I rise today to speak on my Democratic colleagues' proposed budget resolution upon which they have just been waxing poetic before the Senate. I have mixed feelings about this budget. I have mixed feelings even being here on the Senate floor in that I am bereft of charts. What on Earth am I going to do making comments about this budget without the appropriate charts? Everybody has charts. Look at these stands around here.
My colleagues across the aisle--who have now left the Chamber since I began speaking--have displayed charts. I wonder if the Parliamentarian could inform this speaker if we could turn off the lights and I have a PowerPoint and a laser pointer?
I will not ask that.
But I don't have a chart. I just have some remarks that I would like to put together about the challenge we all face. I am pleased, everybody is pleased, finally, that the Senate has again, finally, taken up its constitutional responsibility to consider a budget in regular order--or at least some framework of regular order. However, I have the temerity to suggest that after 4 years, this budget resolution does not cut the spending muster and, from a constitutional responsibility, I fear it has indeed been very irresponsible.
At the same time, I look at this budget and I ask: Is this all we waited for these past 4 years? In the words of the famous song, ``Is That All There Is?'' Or better put, is this more than all there is? And it certainly is more.

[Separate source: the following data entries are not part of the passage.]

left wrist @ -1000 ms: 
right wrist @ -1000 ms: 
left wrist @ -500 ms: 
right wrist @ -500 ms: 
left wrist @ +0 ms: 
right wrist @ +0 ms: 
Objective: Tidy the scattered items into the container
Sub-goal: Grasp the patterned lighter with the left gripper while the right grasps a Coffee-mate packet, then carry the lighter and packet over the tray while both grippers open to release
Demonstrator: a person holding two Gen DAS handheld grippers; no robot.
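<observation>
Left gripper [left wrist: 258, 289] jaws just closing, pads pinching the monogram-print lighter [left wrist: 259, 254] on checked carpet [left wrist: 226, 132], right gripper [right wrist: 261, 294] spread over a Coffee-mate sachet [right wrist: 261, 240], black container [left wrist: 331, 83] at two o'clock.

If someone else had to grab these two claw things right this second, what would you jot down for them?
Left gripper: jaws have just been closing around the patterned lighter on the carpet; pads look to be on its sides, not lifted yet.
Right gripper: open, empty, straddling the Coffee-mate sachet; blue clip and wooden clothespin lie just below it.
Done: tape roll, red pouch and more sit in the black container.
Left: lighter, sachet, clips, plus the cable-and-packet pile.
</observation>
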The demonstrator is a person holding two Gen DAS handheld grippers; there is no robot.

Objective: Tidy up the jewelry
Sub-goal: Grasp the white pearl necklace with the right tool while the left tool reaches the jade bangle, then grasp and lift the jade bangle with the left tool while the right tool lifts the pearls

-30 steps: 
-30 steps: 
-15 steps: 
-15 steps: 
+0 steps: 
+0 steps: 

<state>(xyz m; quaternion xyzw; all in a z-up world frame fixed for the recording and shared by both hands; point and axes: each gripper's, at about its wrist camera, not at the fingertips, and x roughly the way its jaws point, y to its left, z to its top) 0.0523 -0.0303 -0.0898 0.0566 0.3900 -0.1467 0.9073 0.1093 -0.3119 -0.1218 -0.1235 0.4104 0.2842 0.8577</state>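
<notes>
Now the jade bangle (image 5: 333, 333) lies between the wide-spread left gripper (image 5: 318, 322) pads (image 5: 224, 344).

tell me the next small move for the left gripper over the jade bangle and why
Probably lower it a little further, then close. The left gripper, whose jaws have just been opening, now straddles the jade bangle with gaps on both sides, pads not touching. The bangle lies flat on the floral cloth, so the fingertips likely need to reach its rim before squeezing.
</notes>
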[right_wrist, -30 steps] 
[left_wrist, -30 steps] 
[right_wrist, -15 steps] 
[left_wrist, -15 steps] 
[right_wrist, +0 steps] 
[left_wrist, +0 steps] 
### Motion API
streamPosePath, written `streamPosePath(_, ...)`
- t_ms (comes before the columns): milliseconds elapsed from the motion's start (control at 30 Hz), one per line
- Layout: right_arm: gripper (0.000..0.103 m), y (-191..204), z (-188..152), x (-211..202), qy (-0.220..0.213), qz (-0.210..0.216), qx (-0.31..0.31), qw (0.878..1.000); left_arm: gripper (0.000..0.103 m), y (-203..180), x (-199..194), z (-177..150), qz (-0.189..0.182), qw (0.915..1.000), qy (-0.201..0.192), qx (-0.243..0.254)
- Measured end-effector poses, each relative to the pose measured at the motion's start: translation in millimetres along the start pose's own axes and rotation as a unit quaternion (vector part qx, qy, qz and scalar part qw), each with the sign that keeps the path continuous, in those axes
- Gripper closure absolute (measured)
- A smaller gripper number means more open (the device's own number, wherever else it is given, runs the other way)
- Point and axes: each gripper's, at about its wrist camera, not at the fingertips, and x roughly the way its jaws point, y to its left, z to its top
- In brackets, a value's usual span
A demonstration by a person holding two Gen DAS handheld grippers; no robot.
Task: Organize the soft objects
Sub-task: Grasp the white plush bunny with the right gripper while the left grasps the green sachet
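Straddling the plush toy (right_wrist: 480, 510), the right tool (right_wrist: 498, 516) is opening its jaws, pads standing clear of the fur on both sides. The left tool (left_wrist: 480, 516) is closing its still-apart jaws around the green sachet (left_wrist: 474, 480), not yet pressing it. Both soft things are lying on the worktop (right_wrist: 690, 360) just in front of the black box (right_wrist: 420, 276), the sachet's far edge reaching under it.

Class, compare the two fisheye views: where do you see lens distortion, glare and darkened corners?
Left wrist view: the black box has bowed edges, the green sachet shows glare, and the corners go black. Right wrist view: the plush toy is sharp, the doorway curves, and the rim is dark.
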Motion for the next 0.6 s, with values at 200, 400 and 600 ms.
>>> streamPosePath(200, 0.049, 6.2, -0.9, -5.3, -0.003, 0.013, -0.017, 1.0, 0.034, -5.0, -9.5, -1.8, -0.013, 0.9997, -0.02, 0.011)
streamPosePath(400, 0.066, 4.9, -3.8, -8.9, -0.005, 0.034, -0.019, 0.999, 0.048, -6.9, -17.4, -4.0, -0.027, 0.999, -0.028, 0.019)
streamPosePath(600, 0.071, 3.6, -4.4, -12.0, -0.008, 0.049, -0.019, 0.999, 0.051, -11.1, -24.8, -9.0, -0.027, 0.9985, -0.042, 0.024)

There is an old saying that if you want to be remembered by your children, leave a lot of debt. Well, if this budget is passed and it sticks, then there are going to be a whole lot of people who vote yes who will certainly be remembered.
The solution was, indeed, to return to regular order, return to the regular process: Examine the President's budget, pass a budget resolution, and provide clear directives to the authorizing and appropriations committees to develop legislation to reflect the tough decisions made in the budget. A lot of words. None of it is very easy, but that is called regular order. That is what we should have been doing the last 4 years. We have not been doing that. We haven't been doing that at all.
Everybody knows the process around here. What happens is we have a major bill to do, we have our obligations to do, we have our constitutional responsibilities to do. We try that. We ask for amendments; we don't get amendments. We file cloture, they don't get 60 votes, and the bill fails. Or we have a continuing resolution, some giant body of legislation that is the worst way to do business--or a sequester, the same kind of thing. And people back home scratch their heads. People on that side of the aisle perhaps have an issue--not a bill, but they might have an issue. Then the blame game starts. I think the American people are tired of it.
None of it is easy. I understand that. But it works much better, much better than lurching from crisis to crisis as we have done and experienced in the last 4 years.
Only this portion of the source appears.